** Problem description **
For every line in the material, output its text exactly and exclude any image it holds.

** Given data **
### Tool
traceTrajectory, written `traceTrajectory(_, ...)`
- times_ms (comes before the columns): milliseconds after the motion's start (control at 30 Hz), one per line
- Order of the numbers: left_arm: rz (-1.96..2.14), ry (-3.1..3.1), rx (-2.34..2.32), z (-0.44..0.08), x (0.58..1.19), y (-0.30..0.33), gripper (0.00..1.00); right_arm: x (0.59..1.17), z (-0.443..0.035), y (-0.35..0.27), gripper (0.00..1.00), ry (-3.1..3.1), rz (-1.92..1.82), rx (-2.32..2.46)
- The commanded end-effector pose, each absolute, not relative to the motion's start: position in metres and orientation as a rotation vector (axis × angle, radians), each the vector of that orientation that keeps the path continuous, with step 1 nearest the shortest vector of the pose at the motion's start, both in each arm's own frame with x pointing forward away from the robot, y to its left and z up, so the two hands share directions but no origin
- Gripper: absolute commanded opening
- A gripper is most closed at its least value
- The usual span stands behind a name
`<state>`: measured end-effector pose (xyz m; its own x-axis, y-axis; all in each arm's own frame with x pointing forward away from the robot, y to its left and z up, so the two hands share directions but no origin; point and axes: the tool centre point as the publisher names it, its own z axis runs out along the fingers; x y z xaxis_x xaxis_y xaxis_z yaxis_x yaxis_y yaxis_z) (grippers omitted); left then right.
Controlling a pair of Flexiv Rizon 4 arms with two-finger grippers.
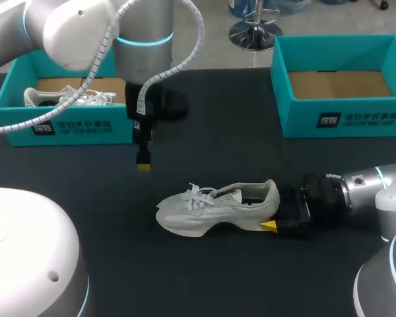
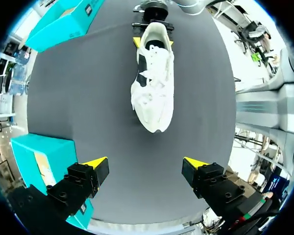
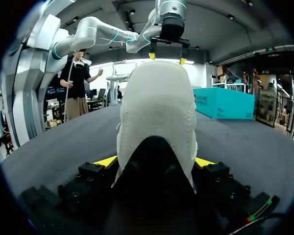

** Task solution **
### Tool
traceTrajectory, written `traceTrajectory(_, ...)`
- times_ms (comes before the columns): milliseconds after the motion's start (control at 30 Hz), one per line
- Order of the numbers: left_arm: rz (-1.96..2.14), ry (-3.1..3.1), rx (-2.34..2.32), z (-0.44..0.08), x (0.58..1.19), y (-0.30..0.33), gripper (0.00..1.00); right_arm: x (0.59..1.17), z (-0.443..0.035), y (-0.35..0.27), gripper (0.00..1.00), ry (-3.1..3.1), rz (-1.92..1.82), rx (-2.32..2.46)
- The commanded end-effector pose, each absolute, not relative to the motion's start: position in metres and orientation as a rotation vector (axis × angle, radians), each the vector of that orientation that keeps the path continuous, with step 1 nearest the shortest vector of the pose at the motion's start, both in each arm's own frame with x pointing forward away from the robot, y to its left and z up, so the two hands share directions but no origin
- Gripper: absolute commanded opening
- A gripper is most closed at its least value
- The usual span stands behind a name
`<state>`: measured end-effector pose (xyz m; its own x-axis, y-axis; all in each arm's own frame with x pointing forward away from the robot, y to its left and z up, so the two hands share directions but no origin; point and axes: the tool centre point as the publisher names it, its own z axis runs out along the fingers; x y z xaxis_x xaxis_y xaxis_z yaxis_x yaxis_y yaxis_z) (grippers omitted); left then right.
Controlling a pair of Flexiv Rizon 4 arms with two-finger grippers.

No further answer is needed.